Artykuły

Udany eksperyment

W niedzielę odbyła się pierwsza w nowym sezonie premiera w Białostockim Teatrze Lalek. Alicja w Krainie Czarów zrealizowana została w — niezwykłej jak na warunki białostockie i w ogóle niezbyt często spotykanej — konwencji czarnego teatru.

Idea tego rodzaju teatru polega na wykorzystywaniu właściwości światła ultrafioletowego. Pogrążoną w mroku scenę oświetlają ustawione odpowiednio lampy ultrafioletowe, w których świetle widoczne są tylko przedmioty o jasnych, jaskrawych kolorach. Pozwala to na ła­twe ukrycie w tle ubranych na czarno animatorów lalek. Taki układ daje wiele nowych, trudnych do osiągnięcia w nor­malnym oświetleniu możliwości.

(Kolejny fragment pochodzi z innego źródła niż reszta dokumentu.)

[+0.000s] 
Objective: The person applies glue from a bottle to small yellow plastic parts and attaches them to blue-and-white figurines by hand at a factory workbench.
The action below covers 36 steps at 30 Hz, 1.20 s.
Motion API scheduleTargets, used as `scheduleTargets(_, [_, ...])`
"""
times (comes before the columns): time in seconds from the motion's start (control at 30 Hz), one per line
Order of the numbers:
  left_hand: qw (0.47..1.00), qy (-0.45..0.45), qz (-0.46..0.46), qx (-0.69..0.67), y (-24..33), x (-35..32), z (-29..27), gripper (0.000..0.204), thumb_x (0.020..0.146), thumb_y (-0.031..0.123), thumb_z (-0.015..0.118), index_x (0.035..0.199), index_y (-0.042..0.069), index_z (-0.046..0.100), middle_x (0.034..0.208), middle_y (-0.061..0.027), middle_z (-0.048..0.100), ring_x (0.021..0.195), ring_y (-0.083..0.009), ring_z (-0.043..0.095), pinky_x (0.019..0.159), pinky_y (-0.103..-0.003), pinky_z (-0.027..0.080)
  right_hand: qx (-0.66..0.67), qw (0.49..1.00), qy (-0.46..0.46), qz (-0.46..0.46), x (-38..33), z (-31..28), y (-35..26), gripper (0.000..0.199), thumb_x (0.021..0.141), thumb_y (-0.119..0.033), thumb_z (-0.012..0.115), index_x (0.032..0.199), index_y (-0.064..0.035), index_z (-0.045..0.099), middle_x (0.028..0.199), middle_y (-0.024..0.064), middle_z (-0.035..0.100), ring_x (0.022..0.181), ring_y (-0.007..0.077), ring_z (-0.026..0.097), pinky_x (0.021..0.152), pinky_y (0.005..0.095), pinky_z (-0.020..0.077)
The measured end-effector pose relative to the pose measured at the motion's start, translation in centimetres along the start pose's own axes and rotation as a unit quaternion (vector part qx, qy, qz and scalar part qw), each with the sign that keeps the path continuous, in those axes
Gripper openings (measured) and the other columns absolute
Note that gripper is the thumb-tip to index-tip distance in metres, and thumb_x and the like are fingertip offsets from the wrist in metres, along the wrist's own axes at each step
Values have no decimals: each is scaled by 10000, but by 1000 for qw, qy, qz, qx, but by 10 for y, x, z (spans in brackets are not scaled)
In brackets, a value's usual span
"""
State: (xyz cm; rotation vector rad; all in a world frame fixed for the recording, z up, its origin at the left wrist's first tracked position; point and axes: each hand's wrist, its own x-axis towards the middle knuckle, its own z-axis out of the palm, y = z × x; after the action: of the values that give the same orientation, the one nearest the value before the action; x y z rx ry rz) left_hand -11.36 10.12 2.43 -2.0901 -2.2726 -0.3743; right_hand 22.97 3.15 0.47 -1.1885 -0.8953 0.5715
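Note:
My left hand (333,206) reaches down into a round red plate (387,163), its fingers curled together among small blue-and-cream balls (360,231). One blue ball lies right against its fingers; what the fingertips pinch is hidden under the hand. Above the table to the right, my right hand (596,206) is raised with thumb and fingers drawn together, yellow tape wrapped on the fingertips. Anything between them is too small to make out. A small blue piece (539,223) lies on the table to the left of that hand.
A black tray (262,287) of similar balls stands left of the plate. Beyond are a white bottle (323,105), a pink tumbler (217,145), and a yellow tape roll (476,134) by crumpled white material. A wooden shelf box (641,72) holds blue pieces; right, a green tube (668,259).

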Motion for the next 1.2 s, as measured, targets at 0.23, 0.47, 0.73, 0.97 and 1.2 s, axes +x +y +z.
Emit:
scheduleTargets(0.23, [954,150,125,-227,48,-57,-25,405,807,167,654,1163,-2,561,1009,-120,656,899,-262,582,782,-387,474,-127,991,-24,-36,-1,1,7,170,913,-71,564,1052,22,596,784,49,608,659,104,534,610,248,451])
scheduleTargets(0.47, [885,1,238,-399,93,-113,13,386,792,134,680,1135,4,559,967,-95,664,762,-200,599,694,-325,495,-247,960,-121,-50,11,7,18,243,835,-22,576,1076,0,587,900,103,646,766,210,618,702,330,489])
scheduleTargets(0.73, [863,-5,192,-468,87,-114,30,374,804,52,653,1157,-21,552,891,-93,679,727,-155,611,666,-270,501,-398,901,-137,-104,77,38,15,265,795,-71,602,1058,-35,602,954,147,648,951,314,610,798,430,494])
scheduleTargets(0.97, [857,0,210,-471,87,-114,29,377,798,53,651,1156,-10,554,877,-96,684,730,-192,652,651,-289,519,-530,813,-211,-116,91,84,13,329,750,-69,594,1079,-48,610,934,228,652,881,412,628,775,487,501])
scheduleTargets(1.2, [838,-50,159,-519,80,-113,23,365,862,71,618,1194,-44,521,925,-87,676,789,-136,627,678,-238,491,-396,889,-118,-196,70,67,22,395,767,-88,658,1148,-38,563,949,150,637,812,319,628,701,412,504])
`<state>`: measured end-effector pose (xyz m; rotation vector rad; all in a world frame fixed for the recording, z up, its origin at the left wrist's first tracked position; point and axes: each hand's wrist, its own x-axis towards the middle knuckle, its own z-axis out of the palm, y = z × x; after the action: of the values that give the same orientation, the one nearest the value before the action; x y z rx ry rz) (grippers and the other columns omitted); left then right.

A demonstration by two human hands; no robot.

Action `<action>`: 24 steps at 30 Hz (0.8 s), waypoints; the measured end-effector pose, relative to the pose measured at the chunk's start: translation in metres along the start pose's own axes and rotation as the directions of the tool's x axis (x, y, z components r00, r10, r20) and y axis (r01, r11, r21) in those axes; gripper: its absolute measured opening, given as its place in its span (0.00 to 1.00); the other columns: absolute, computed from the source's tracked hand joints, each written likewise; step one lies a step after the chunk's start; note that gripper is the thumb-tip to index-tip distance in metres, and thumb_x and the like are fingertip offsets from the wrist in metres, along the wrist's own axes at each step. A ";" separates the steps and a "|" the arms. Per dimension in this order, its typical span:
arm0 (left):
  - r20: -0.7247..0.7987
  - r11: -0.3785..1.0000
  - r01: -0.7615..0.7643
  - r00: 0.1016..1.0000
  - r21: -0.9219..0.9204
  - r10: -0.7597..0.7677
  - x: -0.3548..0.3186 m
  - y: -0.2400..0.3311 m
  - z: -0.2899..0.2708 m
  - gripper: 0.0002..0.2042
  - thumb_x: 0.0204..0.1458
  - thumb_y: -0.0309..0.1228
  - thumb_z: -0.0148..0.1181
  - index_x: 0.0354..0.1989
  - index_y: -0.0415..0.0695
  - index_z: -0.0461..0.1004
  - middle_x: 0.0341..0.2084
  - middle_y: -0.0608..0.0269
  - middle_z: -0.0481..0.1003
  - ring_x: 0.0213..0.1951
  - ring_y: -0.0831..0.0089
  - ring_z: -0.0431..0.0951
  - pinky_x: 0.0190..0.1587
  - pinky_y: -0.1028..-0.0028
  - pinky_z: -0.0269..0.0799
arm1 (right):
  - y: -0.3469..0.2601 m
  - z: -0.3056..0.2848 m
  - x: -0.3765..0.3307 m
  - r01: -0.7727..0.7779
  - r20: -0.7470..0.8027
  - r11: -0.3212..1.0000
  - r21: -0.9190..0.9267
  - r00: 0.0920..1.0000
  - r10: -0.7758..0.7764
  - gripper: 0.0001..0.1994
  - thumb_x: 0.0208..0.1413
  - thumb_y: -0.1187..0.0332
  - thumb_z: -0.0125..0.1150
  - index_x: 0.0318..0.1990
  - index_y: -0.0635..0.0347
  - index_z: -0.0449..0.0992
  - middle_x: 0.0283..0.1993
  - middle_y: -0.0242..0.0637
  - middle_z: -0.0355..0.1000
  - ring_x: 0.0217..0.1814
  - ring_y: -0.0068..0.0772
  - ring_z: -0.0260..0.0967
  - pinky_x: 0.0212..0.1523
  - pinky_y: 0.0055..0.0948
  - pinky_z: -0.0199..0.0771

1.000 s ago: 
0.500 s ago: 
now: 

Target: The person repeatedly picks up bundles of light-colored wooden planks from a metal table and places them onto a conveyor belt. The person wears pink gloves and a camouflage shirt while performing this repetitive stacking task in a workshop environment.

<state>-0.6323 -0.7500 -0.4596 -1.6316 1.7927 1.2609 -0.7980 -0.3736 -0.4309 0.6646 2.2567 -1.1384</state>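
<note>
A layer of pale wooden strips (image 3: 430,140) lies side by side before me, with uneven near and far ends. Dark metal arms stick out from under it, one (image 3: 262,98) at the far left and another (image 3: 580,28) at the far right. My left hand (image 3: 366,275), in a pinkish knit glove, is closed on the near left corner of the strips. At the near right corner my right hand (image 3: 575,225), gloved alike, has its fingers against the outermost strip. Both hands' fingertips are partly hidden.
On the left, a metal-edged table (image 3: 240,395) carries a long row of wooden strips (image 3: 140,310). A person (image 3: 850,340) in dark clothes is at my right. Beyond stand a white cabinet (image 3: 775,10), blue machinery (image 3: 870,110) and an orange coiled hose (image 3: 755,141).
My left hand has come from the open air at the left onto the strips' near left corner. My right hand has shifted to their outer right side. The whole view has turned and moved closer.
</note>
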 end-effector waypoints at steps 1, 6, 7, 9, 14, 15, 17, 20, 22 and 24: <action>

Można na przykład stworzyć pełną iluzję „samodzielnego” ruchu lalek i przedmiotów, efekty swobodnego uno­szenia się ich w przestrzeni, pozwala konstruować postacie złożone z nieza­leżnych części, które obsługiwane są przez dwóch czy nawet trzech ukrytych animatorów, a co za tym idzie uzyskać niesamowity, dynamizm całej (dosłow­nie) postaci. Jest to tym wyraźniej wido­czne, że — kolejna właściwość tego typu teatru — każda pojawiająca się postać, każ­dy przedmiot zdaje się tu promieniować, błyszczeć na tle absolutnej czerni. Tym samym skupia na sobie całą uwagę (ele­menty tła, ruchy animatorów i inne ele­menty poboczne nie rozpraszają odbiorcy).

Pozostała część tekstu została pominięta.